Justice Project: Long road still ahead for 0% alcohol driving law

The non-governmental organisation, Justice Project South Africa, says the proposed bill on the 0% alcohol limit for drivers is unlikely to be amended by the end of 2020.

drinking and driving pexels

On Tuesday, Minister of Transport Fikile Mbalula said the National Road Traffic Amendment Bill has been sent to Parliament and if approved in time, could still come into effect by December.

It will prohibit motorists from consuming any alcohol before they slip behind the steering wheel on South African roads.

The 0% alcohol limit will then replace the current alcohol limit of 0.05 %.

Justice Project Chairperson, Howard Dembovsky, says they don't support the proposed 0% alcohol level for drivers.

"We support anything that enhances road safety, but this is not going to have any effect on road safety," says Dembovsky.

He adds that the concept of completely removing the alcohol limit is flawed.

"We are going to have people who are not under the influence of alcohol but whose bodies manufacture alcohol naturally who are going to get a criminal record because their metabolism is not the same as that of the next person," says Dembovsky.

READ: Level 2: Mbalula announces changes to transport regulations

Dembovsky says education and enforcement is one of the keys when it comes to successful road safety campaigns.

"Alcohol doesn't affect everyone the same way, but it does affect motor skills and decision making.
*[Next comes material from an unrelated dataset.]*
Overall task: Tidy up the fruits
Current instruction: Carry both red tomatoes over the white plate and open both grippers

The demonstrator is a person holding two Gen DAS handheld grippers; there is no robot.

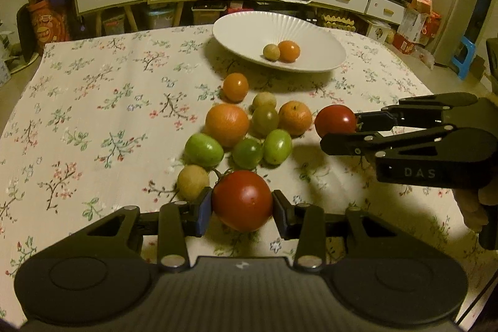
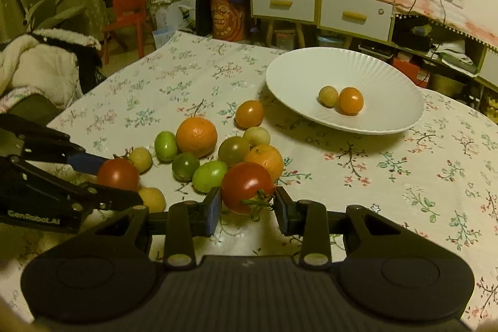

Education is important and regulating places that sell alcohol and enforcement is equally important. 

"We have liquor legislation for a provider not to sell alcohol to a clearly intoxicated person, but that is not enforced," says Dembovsky.

He doubts whether the new bill will be passed before December.

"The bill still has a long way to go before being adopted by Parliament. It has to be seen by the Parliamentary Portfolio Committee on Transport which may or may not open it to the public for comments.

"It sounds a little bit ambitious for the minister to say it will be enforced by December," says Dembovsky.